O que eles querem? Colocar incopetentes e pessoas sem opinião para escrever matérias e mudar a opinião pública a favor dos dirigentes deste país de m…”. A professora completa o comentário: “ Concordo plenamente… A burrice tem tomado conta do nosso povo. Tá na hora de pintar a cara, mas não com nariz de palhaços…”.

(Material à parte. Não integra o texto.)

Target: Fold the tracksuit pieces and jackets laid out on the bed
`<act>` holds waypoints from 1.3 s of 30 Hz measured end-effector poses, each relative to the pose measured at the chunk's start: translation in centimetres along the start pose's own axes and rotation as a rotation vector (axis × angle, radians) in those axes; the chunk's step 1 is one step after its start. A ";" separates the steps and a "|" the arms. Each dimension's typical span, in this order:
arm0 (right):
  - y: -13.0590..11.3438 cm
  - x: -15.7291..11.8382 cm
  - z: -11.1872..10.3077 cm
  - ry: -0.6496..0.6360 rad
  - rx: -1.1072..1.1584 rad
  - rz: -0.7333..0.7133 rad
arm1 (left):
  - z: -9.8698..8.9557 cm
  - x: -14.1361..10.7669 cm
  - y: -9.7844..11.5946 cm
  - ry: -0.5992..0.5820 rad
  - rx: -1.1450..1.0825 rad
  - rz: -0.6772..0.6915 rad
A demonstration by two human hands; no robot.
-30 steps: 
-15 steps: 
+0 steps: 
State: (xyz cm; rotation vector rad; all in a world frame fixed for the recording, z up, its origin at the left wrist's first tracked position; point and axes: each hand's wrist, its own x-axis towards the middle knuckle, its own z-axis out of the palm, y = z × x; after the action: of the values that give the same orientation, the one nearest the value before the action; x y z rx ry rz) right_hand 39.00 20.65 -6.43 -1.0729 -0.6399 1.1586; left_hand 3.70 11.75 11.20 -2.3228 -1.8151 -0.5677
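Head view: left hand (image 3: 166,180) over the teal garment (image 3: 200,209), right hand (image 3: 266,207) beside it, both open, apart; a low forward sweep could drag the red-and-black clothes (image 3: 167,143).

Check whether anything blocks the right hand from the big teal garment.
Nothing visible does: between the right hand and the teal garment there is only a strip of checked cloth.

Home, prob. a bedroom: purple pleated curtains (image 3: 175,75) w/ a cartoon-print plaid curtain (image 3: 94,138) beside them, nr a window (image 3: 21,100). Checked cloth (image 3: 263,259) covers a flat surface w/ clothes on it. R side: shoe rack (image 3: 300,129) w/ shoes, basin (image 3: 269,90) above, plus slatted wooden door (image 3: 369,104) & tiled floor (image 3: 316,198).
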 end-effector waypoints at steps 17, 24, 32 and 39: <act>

Os colegas da imprensa (graduados) se expressam com certa indignação: “Diploma de jornalismo: um objeto decorativo” – “Pra que diploma? Bobagem. Jornalista não precisa de estudo… Quanta ignorância!” – “Luto”. Claro que também fiz minha manifestação. Esta, com duas frases citadas pelos nossos excelentíssimos senhores ministros do Supremo Tribunal Federal: Meu diploma: “resquício do regime de exceção”. Minha profissão: “puramente uma atividade intelectual”.